====== Supplied material
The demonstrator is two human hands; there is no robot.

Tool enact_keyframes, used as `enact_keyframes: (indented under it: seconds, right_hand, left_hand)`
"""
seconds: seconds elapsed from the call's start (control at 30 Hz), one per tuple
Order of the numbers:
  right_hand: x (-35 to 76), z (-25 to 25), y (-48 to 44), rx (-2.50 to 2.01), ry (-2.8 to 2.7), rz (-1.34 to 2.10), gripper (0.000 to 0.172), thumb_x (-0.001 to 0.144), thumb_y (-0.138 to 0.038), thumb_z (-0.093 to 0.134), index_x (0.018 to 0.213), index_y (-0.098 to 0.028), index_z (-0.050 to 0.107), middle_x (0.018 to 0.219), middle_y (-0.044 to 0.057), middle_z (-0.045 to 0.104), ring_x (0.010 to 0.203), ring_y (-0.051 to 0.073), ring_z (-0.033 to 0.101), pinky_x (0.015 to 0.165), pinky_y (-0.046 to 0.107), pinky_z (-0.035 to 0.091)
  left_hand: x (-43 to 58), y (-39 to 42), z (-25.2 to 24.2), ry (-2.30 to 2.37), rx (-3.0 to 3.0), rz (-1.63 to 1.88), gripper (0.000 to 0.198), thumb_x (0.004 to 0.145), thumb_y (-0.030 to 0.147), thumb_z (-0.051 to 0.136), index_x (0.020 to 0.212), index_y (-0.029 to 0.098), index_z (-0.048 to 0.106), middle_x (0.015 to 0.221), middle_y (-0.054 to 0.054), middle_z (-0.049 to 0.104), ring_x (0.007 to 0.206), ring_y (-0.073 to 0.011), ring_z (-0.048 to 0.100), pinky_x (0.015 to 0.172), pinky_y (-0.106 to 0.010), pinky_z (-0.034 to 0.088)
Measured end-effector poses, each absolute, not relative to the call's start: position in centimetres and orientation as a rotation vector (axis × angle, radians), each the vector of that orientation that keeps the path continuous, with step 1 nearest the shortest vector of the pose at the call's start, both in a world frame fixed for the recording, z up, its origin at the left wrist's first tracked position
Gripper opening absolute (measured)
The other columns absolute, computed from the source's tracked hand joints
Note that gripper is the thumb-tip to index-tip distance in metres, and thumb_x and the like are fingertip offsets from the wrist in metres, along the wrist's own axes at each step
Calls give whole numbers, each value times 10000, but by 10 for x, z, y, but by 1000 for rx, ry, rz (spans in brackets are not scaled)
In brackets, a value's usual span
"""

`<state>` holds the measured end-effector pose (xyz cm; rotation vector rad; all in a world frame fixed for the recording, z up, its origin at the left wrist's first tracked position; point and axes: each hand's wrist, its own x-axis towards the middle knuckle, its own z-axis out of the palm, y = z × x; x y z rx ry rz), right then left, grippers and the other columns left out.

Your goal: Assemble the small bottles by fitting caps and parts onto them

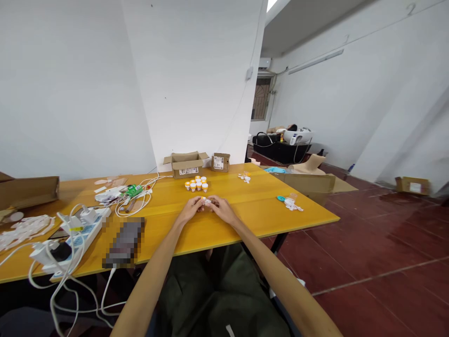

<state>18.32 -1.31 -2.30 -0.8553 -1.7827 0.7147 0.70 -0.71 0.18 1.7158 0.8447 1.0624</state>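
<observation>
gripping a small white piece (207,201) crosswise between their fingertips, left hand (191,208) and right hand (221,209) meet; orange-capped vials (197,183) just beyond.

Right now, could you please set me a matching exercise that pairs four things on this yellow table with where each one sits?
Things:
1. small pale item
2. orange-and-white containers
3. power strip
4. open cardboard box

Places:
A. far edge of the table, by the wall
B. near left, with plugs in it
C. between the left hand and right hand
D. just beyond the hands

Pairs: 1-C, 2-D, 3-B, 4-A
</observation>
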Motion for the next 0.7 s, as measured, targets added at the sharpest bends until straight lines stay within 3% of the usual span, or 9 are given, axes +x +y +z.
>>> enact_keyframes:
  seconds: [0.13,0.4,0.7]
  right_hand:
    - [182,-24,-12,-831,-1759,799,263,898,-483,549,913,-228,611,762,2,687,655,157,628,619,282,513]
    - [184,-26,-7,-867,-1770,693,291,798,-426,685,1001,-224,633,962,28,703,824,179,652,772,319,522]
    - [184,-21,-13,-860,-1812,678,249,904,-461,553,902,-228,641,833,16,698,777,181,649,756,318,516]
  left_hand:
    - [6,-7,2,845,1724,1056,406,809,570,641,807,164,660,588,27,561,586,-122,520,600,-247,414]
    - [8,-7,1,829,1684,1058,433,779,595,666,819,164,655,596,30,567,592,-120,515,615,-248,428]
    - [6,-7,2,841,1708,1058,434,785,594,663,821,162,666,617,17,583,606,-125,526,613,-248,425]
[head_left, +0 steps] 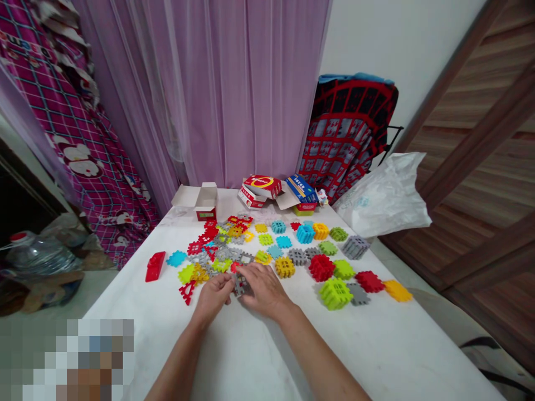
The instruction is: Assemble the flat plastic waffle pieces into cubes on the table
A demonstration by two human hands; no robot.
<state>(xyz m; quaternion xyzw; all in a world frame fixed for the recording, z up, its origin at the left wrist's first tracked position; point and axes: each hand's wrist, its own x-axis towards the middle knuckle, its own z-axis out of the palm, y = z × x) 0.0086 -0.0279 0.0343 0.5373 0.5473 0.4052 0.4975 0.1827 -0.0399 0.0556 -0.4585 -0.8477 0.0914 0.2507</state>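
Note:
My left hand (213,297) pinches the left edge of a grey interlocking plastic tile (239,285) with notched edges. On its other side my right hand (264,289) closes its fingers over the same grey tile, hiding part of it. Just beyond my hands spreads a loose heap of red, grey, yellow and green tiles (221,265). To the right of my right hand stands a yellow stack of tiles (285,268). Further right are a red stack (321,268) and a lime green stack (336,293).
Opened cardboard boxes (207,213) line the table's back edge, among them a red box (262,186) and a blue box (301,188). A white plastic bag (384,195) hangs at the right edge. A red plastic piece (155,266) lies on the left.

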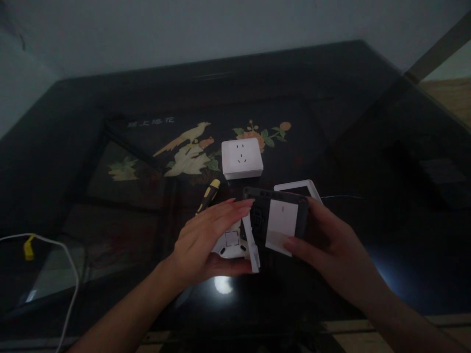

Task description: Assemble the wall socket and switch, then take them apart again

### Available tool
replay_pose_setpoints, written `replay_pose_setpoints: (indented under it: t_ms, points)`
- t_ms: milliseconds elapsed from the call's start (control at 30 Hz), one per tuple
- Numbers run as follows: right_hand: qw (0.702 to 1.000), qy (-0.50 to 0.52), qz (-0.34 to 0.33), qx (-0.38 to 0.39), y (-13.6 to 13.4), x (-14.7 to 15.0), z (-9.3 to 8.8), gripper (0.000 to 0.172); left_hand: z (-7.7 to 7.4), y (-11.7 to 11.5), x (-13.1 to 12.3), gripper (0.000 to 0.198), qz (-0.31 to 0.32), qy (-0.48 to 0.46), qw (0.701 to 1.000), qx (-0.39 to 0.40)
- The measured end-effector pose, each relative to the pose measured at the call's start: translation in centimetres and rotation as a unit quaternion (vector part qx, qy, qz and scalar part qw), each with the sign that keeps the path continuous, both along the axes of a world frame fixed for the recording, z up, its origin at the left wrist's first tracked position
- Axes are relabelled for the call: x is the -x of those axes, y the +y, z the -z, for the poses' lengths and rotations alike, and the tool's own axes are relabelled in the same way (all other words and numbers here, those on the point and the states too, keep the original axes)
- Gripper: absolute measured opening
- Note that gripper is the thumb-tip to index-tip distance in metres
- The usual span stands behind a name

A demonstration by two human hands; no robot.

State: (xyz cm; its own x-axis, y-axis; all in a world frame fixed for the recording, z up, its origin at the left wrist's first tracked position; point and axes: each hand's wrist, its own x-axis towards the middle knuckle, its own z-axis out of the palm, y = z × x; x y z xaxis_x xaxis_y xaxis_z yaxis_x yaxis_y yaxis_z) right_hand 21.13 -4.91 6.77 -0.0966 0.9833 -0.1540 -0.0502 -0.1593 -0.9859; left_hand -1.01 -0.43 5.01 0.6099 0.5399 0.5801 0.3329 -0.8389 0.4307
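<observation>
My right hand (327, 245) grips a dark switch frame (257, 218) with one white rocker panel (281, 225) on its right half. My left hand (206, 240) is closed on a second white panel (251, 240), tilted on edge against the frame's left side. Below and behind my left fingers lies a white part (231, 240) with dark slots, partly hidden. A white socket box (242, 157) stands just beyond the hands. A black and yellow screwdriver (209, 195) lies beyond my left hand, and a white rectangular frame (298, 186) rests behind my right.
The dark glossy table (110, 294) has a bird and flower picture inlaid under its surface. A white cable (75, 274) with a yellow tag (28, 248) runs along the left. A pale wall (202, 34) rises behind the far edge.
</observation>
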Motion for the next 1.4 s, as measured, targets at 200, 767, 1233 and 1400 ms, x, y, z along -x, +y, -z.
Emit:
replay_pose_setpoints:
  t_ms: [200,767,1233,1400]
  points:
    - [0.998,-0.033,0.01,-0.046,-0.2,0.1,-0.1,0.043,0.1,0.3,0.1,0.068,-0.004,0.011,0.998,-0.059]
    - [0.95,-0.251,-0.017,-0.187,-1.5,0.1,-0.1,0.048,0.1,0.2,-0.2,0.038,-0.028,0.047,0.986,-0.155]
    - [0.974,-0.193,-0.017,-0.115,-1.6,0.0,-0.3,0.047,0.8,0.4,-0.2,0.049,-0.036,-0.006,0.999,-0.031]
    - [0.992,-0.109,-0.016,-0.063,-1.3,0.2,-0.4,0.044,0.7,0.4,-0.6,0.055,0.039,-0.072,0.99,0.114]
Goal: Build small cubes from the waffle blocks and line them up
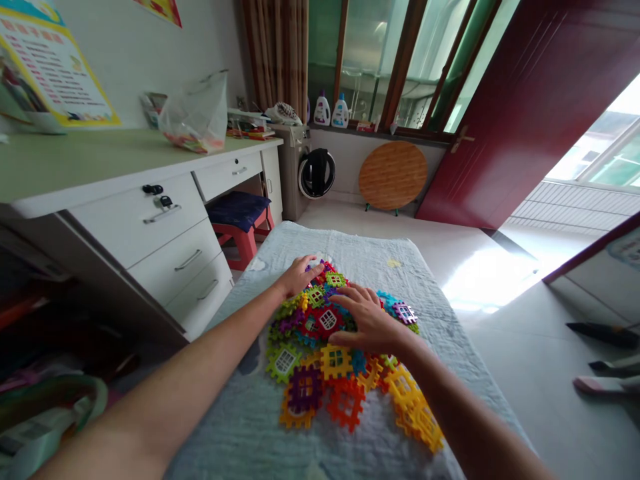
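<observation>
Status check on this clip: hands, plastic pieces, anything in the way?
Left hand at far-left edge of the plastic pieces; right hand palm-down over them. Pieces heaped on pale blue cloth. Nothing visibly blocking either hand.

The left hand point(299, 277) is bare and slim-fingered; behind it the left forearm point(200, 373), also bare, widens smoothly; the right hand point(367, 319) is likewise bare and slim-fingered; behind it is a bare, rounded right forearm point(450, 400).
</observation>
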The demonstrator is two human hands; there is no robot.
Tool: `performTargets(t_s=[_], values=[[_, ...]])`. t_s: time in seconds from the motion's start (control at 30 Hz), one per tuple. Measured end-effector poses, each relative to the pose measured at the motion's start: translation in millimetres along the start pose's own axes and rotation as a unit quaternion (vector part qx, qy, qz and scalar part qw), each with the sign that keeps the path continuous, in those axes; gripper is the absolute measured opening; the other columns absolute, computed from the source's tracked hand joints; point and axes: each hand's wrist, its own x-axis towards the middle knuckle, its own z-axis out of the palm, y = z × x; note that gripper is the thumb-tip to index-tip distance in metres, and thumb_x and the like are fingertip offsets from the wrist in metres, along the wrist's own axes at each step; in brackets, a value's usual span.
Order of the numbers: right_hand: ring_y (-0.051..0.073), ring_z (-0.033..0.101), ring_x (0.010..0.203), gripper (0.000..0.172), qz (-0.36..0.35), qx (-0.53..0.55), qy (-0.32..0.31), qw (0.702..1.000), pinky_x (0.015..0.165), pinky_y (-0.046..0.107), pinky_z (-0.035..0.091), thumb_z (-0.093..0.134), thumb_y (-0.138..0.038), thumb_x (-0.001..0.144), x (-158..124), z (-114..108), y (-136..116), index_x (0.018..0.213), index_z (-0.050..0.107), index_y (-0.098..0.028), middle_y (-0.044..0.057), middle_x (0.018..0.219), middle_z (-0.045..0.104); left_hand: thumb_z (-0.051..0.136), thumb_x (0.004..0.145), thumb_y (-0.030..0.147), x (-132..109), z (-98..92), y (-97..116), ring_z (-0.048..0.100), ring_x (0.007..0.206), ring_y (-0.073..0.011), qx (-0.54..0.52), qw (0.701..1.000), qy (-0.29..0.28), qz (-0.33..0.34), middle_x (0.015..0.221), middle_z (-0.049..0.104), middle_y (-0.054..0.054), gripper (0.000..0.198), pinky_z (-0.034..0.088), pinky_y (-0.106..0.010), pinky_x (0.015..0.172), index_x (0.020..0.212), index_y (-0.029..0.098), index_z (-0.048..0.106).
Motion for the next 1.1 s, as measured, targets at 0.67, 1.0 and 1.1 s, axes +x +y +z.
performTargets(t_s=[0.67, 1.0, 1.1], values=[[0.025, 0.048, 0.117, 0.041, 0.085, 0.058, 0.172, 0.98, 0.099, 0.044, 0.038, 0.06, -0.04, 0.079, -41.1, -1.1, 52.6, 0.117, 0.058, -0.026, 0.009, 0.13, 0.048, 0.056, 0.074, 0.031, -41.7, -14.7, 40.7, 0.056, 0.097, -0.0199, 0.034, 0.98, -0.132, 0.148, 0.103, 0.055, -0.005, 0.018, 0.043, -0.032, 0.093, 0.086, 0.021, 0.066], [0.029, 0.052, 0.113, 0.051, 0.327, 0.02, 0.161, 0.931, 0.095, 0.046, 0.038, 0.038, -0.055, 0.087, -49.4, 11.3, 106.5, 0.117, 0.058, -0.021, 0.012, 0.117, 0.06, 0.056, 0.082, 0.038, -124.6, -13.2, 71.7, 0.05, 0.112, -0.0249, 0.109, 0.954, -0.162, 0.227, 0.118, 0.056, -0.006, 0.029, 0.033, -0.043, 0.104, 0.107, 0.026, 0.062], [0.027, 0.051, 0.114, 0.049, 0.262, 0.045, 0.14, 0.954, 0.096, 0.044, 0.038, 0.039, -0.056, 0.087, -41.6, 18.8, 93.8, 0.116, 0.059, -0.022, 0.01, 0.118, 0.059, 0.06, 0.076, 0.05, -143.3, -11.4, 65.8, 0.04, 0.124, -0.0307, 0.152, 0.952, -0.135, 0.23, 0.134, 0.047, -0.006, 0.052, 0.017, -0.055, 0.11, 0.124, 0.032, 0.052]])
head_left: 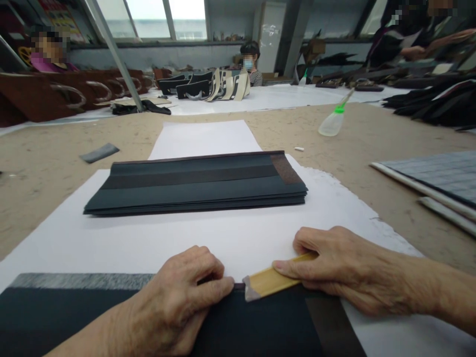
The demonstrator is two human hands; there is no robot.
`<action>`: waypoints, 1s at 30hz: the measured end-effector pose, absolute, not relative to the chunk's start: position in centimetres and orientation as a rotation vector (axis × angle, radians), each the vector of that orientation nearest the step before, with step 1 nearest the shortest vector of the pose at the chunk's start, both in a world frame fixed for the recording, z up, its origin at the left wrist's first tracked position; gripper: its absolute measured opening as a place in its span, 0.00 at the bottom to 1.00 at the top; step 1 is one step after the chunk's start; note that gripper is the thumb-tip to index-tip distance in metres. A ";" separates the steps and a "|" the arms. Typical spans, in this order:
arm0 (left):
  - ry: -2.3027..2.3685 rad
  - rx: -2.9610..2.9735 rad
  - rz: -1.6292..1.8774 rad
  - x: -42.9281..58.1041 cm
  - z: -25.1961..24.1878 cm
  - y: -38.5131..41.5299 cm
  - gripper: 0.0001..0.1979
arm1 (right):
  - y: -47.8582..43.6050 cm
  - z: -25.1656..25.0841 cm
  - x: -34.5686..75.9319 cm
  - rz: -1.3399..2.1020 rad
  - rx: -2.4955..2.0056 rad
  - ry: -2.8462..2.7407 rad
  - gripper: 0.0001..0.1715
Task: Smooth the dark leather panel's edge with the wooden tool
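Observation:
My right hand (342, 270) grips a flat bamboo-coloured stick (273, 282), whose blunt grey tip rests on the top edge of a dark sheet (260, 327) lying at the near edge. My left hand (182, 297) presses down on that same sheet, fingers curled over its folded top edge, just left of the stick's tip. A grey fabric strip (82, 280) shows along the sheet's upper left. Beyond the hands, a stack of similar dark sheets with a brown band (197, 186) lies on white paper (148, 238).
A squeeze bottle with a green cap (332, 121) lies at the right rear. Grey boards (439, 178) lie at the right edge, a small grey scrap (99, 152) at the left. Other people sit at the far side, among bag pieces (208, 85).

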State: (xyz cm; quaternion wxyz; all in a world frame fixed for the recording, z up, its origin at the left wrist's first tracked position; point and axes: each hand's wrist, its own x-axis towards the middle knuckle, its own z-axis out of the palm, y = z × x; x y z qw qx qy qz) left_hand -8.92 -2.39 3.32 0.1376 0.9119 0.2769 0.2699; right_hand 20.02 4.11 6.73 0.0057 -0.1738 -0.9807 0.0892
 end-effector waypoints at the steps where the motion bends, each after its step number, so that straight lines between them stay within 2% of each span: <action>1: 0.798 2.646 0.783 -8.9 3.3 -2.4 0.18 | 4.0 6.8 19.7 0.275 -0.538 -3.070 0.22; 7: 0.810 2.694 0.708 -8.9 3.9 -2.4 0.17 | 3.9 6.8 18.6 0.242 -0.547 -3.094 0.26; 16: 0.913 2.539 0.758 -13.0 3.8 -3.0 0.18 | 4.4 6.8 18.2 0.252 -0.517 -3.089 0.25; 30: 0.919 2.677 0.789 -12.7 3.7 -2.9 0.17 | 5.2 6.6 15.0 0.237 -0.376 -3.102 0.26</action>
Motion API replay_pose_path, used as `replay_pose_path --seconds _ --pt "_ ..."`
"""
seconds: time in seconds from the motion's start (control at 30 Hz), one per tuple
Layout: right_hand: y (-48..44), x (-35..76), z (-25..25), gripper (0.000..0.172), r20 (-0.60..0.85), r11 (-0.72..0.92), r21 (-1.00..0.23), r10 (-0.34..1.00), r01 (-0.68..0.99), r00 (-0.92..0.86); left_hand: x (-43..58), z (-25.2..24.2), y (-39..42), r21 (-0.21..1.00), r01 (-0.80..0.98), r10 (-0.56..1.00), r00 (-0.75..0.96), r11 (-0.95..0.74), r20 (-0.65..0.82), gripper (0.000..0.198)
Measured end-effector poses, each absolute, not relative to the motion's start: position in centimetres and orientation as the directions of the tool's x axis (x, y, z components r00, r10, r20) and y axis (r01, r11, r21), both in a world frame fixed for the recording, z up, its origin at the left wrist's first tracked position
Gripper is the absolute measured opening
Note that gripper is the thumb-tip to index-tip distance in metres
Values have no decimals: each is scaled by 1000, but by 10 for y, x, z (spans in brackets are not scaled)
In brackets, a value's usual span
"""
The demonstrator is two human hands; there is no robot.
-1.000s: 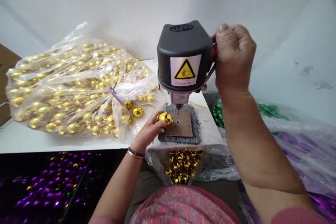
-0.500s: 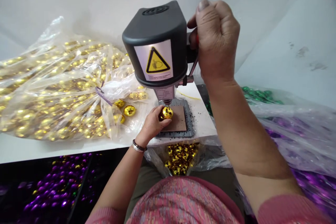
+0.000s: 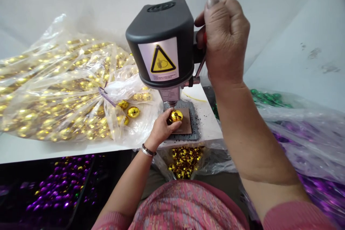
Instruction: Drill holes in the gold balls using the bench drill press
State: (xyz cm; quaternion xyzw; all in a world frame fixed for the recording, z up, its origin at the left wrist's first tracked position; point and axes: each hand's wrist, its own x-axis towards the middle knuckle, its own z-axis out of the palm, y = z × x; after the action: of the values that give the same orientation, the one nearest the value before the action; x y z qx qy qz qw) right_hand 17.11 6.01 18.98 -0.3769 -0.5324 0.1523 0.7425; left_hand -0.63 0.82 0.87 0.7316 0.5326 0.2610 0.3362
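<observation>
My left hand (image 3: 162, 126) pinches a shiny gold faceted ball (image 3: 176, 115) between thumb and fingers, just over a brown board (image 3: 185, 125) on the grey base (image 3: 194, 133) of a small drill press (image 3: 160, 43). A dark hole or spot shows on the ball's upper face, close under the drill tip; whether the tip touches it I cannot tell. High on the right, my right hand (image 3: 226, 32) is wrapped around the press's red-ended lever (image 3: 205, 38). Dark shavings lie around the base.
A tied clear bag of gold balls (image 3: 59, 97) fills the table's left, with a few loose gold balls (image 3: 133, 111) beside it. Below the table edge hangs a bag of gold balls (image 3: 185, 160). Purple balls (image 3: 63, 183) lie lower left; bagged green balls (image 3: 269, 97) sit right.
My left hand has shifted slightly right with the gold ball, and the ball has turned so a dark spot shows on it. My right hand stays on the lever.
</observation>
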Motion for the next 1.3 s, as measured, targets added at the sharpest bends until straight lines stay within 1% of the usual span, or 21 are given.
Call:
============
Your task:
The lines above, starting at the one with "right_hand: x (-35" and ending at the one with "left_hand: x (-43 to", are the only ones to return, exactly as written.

Exercise solution:
  right_hand: x (-35 to 76), z (-25 to 25), y (-48 to 44), rx (-2.50 to 2.01), ry (-2.8 to 2.7), rz (-1.34 to 2.10), gripper (0.000 to 0.172), thumb_x (-0.001 to 0.144), thumb_y (-0.138 to 0.038), thumb_z (-0.093 to 0.134), index_x (0.018 to 0.213), index_y (-0.098 to 0.028), index_z (-0.050 to 0.107), middle_x (0.018 to 0.219), middle_y (-0.044 to 0.057), middle_z (-0.045 to 0.104), ring_x (0.010 to 0.203), ring_y (-0.051 to 0.073), ring_z (-0.033 to 0.101), pinky_x (0.015 to 0.165), pinky_y (-0.046 to 0.107), pinky_z (-0.035 to 0.091)
  left_hand: x (-43 to 58), y (-39 to 42), z (-25.2 to 24.2), ry (-2.30 to 2.37), rx (-3.0 to 3.0), rz (-1.63 to 1.88), gripper (0.000 to 0.198), thumb_x (0.004 to 0.145), thumb_y (-0.030 to 0.147), thumb_z (-0.051 to 0.136), index_x (0.020 to 0.212), index_y (-0.029 to 0.098), index_z (-0.048 to 0.106), middle_x (0.015 to 0.221), middle_y (-0.054 to 0.054), middle_z (-0.049 to 0.104), ring_x (0.007 to 0.206), ring_y (-0.073 to 0.011), ring_z (-0.048 to 0.100), pinky_x (0.015 to 0.172), pinky_y (-0.106 to 0.010), pinky_z (-0.034 to 0.088)

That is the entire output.